Solander's scientific legacy
On their return to England, the two scientists received a mostly enthusiastic reception. By the end of the voyage, they had collected about 30,000 specimens, including around 1,300 species new to Western science.
The voyage was initially referred to by the press as the Banks and Solander expeditions - Cook was at the time still relatively unknown and went unnamed in a number of articles on the voyage.
In the post-Endeavour years Solander became Banks's assistant and librarian, cataloguing and researching the large collection kept at Banks's home. He also continued his work at the British Museum.
The pair initially intended to join Cook's second voyage, but Banks's disagreements with the Admiralty over his demands ended their involvement. Instead in 1772 Banks and Solander ventured to Iceland and the Outer Hebrides and, as with the Endeavour voyage, collected a number of botanic specimens.
To help preserve his manuscripts during his voyages, the Swedish naturalist invented the eponymous Solander box. This protective case is sometimes still used in libraries and archives.
Solander died on 13 May 1782 at Banks's home from a cerebral haemorrhage. He was buried in the Swedish Church in Prince's Square in Wapping, London. When the church was demolished in the early 1900s, the botanist's remains were reinterred in the Brookwood Cemetery in Woking.

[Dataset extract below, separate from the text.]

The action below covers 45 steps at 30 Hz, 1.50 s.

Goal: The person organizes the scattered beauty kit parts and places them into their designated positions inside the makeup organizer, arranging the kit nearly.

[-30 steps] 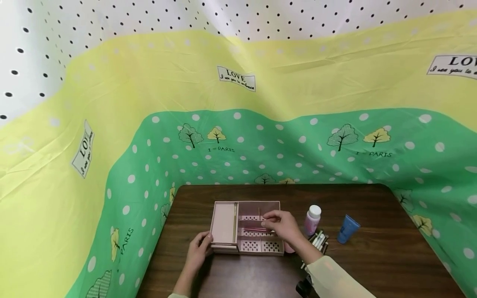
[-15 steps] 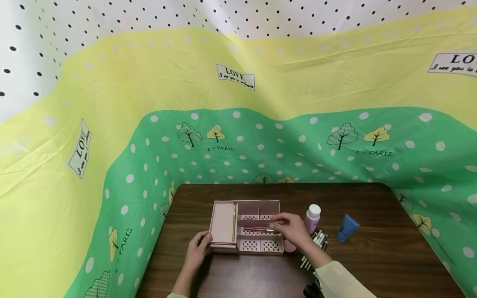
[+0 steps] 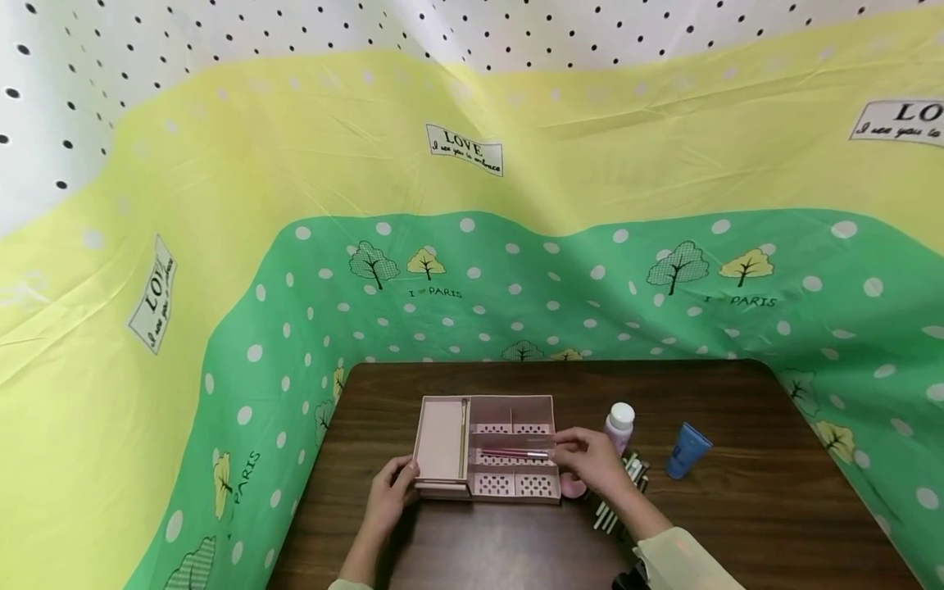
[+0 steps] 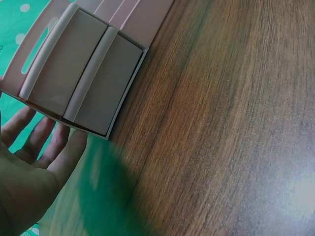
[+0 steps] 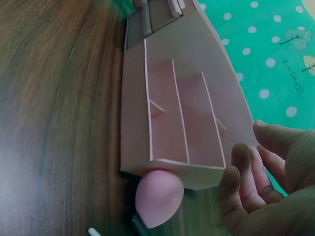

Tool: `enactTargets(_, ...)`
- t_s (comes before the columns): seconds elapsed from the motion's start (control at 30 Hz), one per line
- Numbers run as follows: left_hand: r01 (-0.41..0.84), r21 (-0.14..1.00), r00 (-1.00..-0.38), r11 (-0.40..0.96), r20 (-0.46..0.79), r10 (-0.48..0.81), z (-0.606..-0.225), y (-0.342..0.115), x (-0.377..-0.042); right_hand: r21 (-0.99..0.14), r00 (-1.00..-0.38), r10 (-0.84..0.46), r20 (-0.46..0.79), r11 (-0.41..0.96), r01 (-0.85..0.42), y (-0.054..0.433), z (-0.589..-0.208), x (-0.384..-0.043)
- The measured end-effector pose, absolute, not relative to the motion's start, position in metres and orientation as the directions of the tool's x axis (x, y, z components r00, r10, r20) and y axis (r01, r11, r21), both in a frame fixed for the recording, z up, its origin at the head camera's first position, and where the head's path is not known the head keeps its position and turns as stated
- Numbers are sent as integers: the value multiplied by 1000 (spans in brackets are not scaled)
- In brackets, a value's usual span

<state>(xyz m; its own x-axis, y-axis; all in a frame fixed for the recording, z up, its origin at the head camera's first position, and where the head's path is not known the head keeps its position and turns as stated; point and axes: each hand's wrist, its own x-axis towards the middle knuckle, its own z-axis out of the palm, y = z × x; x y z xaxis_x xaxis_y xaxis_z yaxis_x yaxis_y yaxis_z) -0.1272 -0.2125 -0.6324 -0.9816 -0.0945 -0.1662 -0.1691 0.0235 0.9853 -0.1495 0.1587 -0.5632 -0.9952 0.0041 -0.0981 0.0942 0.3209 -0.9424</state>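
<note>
A pink desktop organizer lies on the table, its compartments on the right, drawers facing me. My left hand touches its left side; in the left wrist view the fingertips rest against the side wall beside two drawers. My right hand hovers at the organizer's right edge with fingers loosely bent; the right wrist view shows nothing between them. Slim makeup brushes with magenta handles lie in the middle compartment. A thin gold-coloured brush lies along the slot by the left panel.
A pink egg-shaped sponge sits against the organizer's right end. Farther right stand a white-capped bottle and a blue tube. Several white and dark sticks lie partly under my right forearm. A black object shows beside the sleeve.
My right hand has drawn back to the right, from over the compartments to the organizer's right edge. The magenta brushes now show more fully. My left hand has stayed put.
</note>
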Motion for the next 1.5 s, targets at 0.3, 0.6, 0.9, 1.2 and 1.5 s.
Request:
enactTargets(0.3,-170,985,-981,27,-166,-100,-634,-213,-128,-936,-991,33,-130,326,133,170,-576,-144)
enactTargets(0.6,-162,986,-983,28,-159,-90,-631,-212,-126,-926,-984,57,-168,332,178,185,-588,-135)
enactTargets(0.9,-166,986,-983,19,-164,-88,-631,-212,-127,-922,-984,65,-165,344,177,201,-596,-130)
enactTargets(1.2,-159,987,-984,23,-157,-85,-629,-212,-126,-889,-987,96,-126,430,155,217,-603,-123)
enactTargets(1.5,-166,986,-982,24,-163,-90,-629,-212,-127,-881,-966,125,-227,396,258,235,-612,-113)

Banks and Solander had plans to publish the results of their Endeavour voyage. Over 700 printing plates were engraved and Latin descriptions had been prepared, however work wasn't completed before Solander's death.
From the collections from their Icelandic expedition, again nothing was published by the two scientists before they died.
Banks invited other scientists to study the materials they had collected, and over a number of years scientific work using them was published.
After Banks' death the natural history illustrations and specimens eventually came to the British Museum. Banks, Solander and their artists' work was finally published in the 1980s in the 34-volume Banks' Florilegium - over 200 years after the expedition.
Daniel Solander is commemorated in a number of ways, including New Zealand's Solander Islands, Cape Solander in Australia and the genus of flowering plant Solandra.
In 2017 a new garden was named in his honour at the Swedish Embassy in Canberra, Australia. It features a number of the plant species he and Banks collected and studied when they visited the country in 1770.